Data segment: Begin
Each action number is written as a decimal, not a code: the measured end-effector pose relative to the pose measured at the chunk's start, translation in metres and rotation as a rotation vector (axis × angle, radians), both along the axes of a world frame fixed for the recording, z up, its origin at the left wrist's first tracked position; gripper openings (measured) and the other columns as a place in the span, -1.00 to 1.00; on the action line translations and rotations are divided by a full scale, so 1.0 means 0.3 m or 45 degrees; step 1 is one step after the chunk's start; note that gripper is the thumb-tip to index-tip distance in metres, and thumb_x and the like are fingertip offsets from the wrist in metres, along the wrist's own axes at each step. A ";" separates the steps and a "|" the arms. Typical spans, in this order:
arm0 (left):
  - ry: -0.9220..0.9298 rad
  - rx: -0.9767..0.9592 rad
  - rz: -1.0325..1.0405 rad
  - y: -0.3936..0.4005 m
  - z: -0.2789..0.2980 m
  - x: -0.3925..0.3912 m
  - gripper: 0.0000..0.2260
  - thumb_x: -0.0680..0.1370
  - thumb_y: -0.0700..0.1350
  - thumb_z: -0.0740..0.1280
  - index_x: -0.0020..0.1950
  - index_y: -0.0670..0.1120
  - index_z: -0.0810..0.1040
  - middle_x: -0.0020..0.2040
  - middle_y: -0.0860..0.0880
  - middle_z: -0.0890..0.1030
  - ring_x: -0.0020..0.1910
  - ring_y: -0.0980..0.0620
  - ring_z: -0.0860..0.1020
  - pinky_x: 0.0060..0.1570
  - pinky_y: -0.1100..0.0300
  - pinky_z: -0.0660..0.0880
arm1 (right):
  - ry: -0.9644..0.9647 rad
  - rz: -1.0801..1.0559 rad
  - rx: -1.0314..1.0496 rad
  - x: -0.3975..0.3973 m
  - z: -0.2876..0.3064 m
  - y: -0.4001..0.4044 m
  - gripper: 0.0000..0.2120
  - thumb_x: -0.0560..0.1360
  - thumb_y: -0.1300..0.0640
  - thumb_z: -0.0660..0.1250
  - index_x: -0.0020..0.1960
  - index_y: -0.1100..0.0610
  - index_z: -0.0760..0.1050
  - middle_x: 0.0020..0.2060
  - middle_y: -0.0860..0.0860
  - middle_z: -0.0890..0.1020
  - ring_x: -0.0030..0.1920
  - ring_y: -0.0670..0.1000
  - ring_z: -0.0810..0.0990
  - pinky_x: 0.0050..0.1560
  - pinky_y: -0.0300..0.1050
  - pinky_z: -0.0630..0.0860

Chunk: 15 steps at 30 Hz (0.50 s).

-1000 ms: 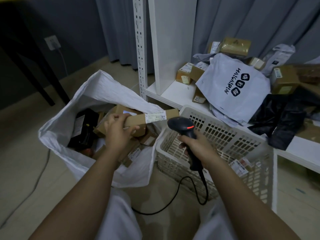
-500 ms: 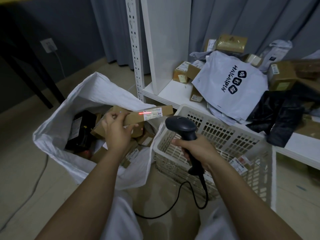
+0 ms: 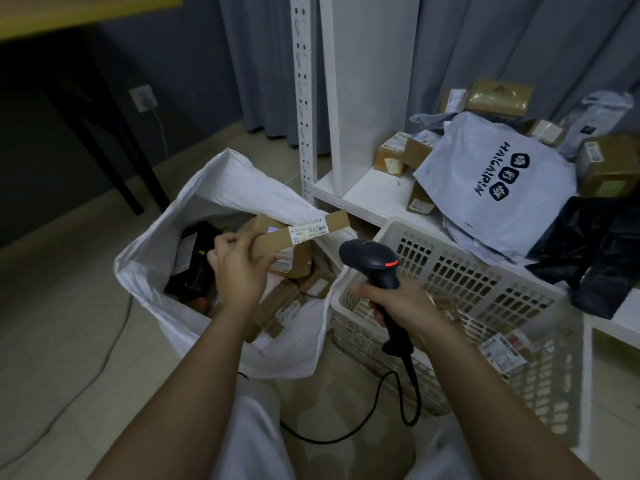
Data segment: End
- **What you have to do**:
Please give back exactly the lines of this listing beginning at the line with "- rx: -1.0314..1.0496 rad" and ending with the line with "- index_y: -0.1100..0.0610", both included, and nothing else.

- **Answer section**:
  - rx: -1.0314..1.0496 rad
  - x: -0.3975..0.3973 m
  - z: -0.2876..0.3064 m
  - y: -0.4001..0.4044 m
  - gripper: 0.0000..0.2120
  - thumb_x: -0.0560..0.1360
  - thumb_y: -0.1300..0.0640
  - thumb_z: -0.0660..0.1250
  - index_x: -0.0020..0.1960
  - index_y: -0.1100..0.0610

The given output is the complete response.